Let’s face it, there’s lots of bogus stuff on the Internet. We all know it. We all worry about being taken in by spam, junk and just plain misinformation. Nature, The International Weekly Journal of Science, recently published an article about how the “explosion in open-access publishing has fueled the rise of questionable operators.” It is part of a series of articles that explore the business of scientific publishing. And not all of the scientific publishers are acting in the public good.
MedShadow’s mission is to help the general public find the true story on side effects and long-term effects — not just the hype or the fear mongering. And definitely not studies paid for by companies that have a lot to gain by minimizing very real problems.
It’s not easy. Back in the old days (pre-2005 or so), one had to subscribe to peer-reviewed journals to get access to dense pages of technical data on studies. But with the classic print journals came the comfort of knowing that the information being presented was of the highest caliber, vetted by medical professionals.

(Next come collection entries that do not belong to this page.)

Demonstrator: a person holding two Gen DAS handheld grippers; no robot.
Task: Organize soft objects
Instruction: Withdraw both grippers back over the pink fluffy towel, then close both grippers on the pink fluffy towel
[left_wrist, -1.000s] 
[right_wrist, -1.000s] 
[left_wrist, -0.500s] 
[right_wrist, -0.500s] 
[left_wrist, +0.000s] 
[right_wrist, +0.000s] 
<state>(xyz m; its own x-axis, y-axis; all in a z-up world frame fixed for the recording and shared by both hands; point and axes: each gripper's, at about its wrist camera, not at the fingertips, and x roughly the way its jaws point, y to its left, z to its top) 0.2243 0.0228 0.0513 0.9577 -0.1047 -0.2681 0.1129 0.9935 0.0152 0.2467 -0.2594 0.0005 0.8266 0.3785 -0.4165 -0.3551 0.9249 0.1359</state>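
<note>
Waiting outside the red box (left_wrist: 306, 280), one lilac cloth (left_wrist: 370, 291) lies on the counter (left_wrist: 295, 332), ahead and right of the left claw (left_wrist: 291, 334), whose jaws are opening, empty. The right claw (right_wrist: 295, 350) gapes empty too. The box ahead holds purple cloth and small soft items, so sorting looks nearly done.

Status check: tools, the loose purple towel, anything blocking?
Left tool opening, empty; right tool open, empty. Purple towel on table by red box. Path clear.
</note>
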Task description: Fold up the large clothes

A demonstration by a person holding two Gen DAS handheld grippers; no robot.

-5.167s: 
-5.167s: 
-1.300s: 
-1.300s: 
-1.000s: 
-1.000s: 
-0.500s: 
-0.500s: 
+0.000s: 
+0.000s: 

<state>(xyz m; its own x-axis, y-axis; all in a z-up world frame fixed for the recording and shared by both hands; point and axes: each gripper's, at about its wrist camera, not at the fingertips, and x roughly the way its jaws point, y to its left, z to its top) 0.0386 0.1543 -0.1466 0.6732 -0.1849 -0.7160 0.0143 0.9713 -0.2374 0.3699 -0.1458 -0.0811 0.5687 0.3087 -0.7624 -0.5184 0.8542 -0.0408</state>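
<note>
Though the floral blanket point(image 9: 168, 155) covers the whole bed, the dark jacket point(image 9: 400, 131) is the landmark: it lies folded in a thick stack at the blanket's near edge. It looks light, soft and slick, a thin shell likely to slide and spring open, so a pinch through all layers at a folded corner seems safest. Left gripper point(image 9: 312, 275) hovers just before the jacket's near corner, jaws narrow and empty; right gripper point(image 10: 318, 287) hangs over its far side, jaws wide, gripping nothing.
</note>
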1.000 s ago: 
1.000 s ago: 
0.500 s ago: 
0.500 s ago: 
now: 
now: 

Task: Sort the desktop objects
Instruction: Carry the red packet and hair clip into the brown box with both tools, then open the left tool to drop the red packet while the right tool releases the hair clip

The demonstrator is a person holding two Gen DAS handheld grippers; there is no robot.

The world has changed. Open access is the byword now. It’s compelling — everyone should have access to all the scientific, medical papers. Who pays for this access? Who pays for the editor’s time to read hundreds of proposed articles to find the best few? Who pays for the process of peer-review? Who edits the final article so that it is clear and complete? In open-access, it’s the author of the paper. The author pays somewhere between $500 to $3,000, generally, to have the paper published. This opportunity has caused an explosion of new websites churning out articles. For example, PLoS One is a respected, open-access online publisher with multiple journals: PloSBiology and PLoS Medicine are two. PLoS One went from publishing a few hundred articles a year 5 years ago to 26,000 articles last year. Each was paid for by charging the author.
But not all the new websites are credible. Some companies put up scientific or medical research websites and publish articles by any scientist or doctor who will pay the fee. These sites are often aggressive about seeking articles, urging doctors to publish and not telling them about the publication fees until after the article is submitted. Worse, the articles are posted without review or editing — two steps that good web sites take that almost always improve the quality of the information in the article.
Long-time journals launch their websites carrying with them decades of credibility. But what happens when their logo, format and concept are stolen? Unscrupulous companies create copycat websites that are so close that scientists can’t tell the difference. Even sophisticated medical reference sites have been taken in by the copycats and the unreviewed article sites.
The risks to MedShadow and the public are which articles can we trust? Some of the articles on the scam websites are perfectly fine articles that wound up in the wrong place. Others present shoddy research that would not have been accepted in high-quality, peer-reveiwed journal sites.
Our staff works diligently to differentiate the articles and the sites. When we aren’t familiar with a site, we look to see who is on the board, whether the articles are peer-reviewed, what are the qualifications of the author, does it pass logic checks. We also look to other reliable news sources: did the New York Times report on this study? Did The Chicago Tribune?
The scientific journal field must have a way to measure and promote credibility. Without a public standard, all journals will be suspect. We who report on medicine will become more and more cautious. Ultimately the general public won’t know who to trust, and important information won’t get disseminated.
We will get fooled sometimes and we will correct our mistakes as fast as we learn of them. But we need international leadership to create a stamp of approval for all of our sakes.